Youre probably best off fabing one out of wood, and buying the steering components from basically any marine supplier, that is, if your motor will accept it.


----------



## ben2go (Aug 7, 2009)

I agree with the above statement.You could also look for one on ebay.


----------



## fishinchef (Aug 7, 2009)

PM sent about console


----------



## Tech Sergeant Ken (Aug 7, 2009)

I have a steering console on my 16 ft john. It is metal, factory-made. There is one on ebay https://cgi.ebay.com/ebaymotors/Jon...9254212QQptZBoatQ5fPartsQ5fAccessoriesQ5fGear


----------



## ober51 (Aug 8, 2009)

Not sure if it would interest you but stick steering might be something to look into. I have decided to go this route so as to save a bit of space and money. Should be fun, too 8) 

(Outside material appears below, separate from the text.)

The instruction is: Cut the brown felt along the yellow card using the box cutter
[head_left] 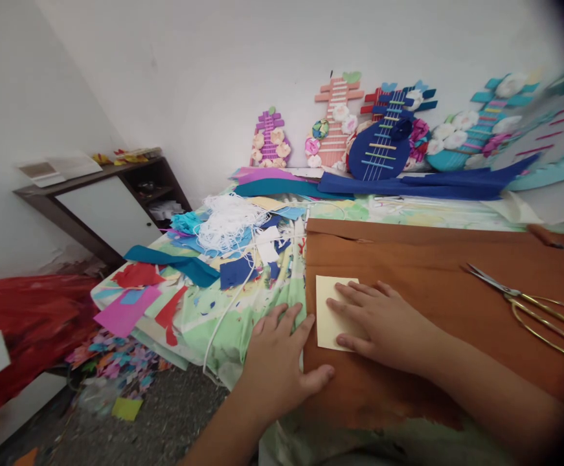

I would make one for cheaper than that 200 dollar one, too. JMO.


----------



## ben2go (Aug 8, 2009)

ober51 said:


> Not sure if it would interest you but stick steering might be something to look into. I have decided to go this route so as to save a bit of space and money. Should be fun, too 8)
> 
> I would make one for cheaper than that 200 dollar one, too. JMO.




I completely agree with ober51.


----------



## fishluvme (Aug 29, 2009)

Hello, i'm new here as in today...I figured i shall get registered since this is a large site about aluminum boats an jon boats...
Well i had this 96 Bass Tracker Panfish 16' about a year now...It has the stick steering in front...I never did like the way the seats were arranged an never did like the stick steering...So this past week i've had this console project on my hands. I made mine of wood..I got the demensions off the aluminum one advertised on ebay for $200..I figured i'd add a steering wheel since the boat already came with the steering unit helm, an cable an whatnot..Here are some pics of what i have going on..Very messy right now. I havent mounted nothing yet..Console is just standing there..


----------



## 32251 (Sep 5, 2009)

I saw a pic of a 14ft boat that the fellow added a steering wheel to the right upper inside of the boat. The wheel being not in front of you was a bit odd, but it looked like it would work just fine. He had a cable system rigged that used turnbuckles and pulleys to do left and right motor movement. Great thing about it was no console to get in the way. The controls for throttle and shifting was there also. Only thing I would add was a steering wheel ball to make for easier wheel turning. Anyone ever seen this kind of set up??


----------



## ben2go (Sep 5, 2009)

32251 said:


> I saw a pic of a 14ft boat that the fellow added a steering wheel to the right upper inside of the boat. The wheel being not in front of you was a bit odd, but it looked like it would work just fine. He had a cable system rigged that used turnbuckles and pulleys to do left and right motor movement. Great thing about it was no console to get in the way. The controls for throttle and shifting was there also. Only thing I would add was a steering wheel ball to make for easier wheel turning. Anyone ever seen this kind of set up??



Problem with cables and pulleys is when the bouncing boat throws the cable at speed and the boat takes a hard turn throwing everything/one out of it.


----------



## fishluvme (Sep 5, 2009)

^^^Thats how my setup was, as you described...My lower back is not so good..So when i came upon the waves it would take alot on my lower back since the front end was always the first to ramp the waves..so i mounted all that in the back on the boat with a wheel an console last week...I am now done..I'll post up a pic or two shortly..


----------